§ **Description of the task**:
Look below for the line that contains "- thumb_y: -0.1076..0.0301", then copy it and each following line exactly, through and including the line that contains "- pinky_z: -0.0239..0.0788".

§ **Provided data**:
┌────────
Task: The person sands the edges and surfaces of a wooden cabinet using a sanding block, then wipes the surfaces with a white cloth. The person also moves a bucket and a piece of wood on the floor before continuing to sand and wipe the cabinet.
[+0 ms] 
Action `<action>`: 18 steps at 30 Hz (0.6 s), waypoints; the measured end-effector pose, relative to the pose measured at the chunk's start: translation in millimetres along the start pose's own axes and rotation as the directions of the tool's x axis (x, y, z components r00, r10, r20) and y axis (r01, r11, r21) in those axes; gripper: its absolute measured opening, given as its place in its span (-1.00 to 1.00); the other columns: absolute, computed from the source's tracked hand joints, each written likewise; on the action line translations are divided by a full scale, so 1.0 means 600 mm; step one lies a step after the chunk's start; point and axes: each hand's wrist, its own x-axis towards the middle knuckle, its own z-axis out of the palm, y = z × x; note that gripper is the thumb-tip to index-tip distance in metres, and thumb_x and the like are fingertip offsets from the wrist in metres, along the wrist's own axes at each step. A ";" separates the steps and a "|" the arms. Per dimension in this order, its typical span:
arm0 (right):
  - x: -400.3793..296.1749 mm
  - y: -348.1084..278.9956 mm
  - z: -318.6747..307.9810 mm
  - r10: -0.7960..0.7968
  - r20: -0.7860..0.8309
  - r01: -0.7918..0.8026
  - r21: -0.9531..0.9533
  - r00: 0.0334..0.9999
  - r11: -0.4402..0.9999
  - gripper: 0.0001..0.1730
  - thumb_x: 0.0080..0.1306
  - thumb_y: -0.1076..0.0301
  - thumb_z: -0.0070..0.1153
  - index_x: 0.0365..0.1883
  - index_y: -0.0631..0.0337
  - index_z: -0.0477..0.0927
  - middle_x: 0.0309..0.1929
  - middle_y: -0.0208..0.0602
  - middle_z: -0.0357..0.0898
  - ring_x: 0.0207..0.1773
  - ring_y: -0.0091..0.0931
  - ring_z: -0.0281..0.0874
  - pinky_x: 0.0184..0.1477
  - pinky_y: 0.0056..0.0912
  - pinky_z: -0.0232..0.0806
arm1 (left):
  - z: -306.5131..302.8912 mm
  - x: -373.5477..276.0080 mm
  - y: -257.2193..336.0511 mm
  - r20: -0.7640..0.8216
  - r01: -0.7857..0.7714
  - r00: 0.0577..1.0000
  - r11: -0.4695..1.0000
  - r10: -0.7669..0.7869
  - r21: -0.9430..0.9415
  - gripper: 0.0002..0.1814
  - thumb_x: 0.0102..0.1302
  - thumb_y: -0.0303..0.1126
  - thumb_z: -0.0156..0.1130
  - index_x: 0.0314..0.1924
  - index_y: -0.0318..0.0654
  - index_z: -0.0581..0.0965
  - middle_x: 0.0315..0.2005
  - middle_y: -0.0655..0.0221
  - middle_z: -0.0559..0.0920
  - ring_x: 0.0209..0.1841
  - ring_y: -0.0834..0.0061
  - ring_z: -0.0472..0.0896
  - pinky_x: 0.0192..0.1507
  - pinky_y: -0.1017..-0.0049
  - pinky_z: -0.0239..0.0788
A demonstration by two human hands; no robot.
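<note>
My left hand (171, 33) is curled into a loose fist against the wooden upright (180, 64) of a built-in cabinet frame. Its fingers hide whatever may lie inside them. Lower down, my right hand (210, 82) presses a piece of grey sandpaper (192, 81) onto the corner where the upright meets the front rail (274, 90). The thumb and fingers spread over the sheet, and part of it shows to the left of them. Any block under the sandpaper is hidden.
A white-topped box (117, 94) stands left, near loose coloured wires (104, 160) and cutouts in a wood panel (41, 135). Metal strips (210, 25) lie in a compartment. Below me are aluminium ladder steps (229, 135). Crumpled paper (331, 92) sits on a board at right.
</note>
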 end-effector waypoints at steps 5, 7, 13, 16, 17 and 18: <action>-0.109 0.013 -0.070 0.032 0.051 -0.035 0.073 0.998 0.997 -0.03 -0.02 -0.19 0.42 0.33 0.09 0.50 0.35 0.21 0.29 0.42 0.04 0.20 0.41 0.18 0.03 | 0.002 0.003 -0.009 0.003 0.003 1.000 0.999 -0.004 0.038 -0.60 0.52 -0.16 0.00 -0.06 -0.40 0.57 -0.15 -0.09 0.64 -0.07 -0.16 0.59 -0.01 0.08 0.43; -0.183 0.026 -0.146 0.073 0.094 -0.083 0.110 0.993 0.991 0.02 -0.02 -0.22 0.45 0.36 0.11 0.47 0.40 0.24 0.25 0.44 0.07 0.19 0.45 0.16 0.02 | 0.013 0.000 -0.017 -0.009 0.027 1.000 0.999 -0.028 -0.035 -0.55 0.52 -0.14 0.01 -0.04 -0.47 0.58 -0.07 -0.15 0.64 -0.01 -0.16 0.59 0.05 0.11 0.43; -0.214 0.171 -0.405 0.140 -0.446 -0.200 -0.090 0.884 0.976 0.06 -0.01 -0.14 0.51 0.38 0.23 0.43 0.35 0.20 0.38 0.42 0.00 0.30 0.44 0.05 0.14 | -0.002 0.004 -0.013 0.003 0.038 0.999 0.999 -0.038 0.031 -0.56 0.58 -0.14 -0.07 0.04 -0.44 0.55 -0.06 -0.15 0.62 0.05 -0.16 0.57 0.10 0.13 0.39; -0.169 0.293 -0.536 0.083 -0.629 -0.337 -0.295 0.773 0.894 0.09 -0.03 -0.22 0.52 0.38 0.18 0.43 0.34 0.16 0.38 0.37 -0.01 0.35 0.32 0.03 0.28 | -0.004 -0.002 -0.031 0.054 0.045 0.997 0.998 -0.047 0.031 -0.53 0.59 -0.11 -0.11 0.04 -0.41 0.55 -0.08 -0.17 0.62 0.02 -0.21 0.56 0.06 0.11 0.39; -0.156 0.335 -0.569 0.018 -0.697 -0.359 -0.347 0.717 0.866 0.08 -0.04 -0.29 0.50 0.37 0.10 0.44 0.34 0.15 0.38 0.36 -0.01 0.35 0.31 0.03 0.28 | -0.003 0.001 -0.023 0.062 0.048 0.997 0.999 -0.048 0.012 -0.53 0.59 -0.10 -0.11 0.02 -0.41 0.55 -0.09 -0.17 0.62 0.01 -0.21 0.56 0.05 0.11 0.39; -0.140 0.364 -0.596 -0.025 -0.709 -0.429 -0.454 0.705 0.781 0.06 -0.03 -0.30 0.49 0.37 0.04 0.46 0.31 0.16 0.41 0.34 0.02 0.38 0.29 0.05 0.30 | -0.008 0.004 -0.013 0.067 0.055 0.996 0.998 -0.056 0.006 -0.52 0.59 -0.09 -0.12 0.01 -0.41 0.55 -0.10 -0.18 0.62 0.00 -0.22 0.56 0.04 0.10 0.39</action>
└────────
§ **Task result**:
  - thumb_y: -0.1076..0.0301
  - thumb_z: -0.0070..0.1153
  - index_x: 0.0365..0.1883
  - index_y: -0.0631..0.0337
  - index_z: -0.0477..0.0927
  - middle_x: 0.0309..0.1929
  - middle_y: -0.0208..0.0602
  - middle_z: -0.0357..0.0898
  - ring_x: 0.0207..0.1773
  - ring_y: -0.0091..0.0931
  - ring_z: -0.0281..0.0874
  - pinky_x: 0.0184..0.1477
  - pinky_y: 0.0056..0.0912
  - pinky_z: -0.0232..0.0806
arm1 (left):
  - z: -306.5131..302.8912 mm
  - x: -373.5477..276.0080 mm
  - y: -257.2193..336.0511 mm
  - r20: -0.7640..0.8216
  - r01: -0.7857..0.7714
  - r00: 0.0577..1.0000
  - r11: -0.4695..1.0000
  - r10: -0.7669..0.7869
  - r21: -0.9430..0.9415
  - gripper: 0.0002..0.1814
  - thumb_x: 0.0102..0.1302
  - thumb_y: -0.0303..0.1126
  - thumb_z: -0.0156..0.1130
  - index_x: 0.0314..0.1924
  - index_y: -0.0318..0.0654
  - index_z: -0.0581..0.0965
  - middle_x: 0.0315..0.2005
  - middle_y: -0.0655..0.0221
  - middle_z: -0.0559..0.0920
  - ring_x: 0.0209..0.1841
  - ring_y: -0.0834..0.0061
  - ring_z: -0.0472..0.0896
  - pinky_x: 0.0192..0.1507
  - pinky_y: -0.1017..-0.0049
  - pinky_z: -0.0239..0.0788

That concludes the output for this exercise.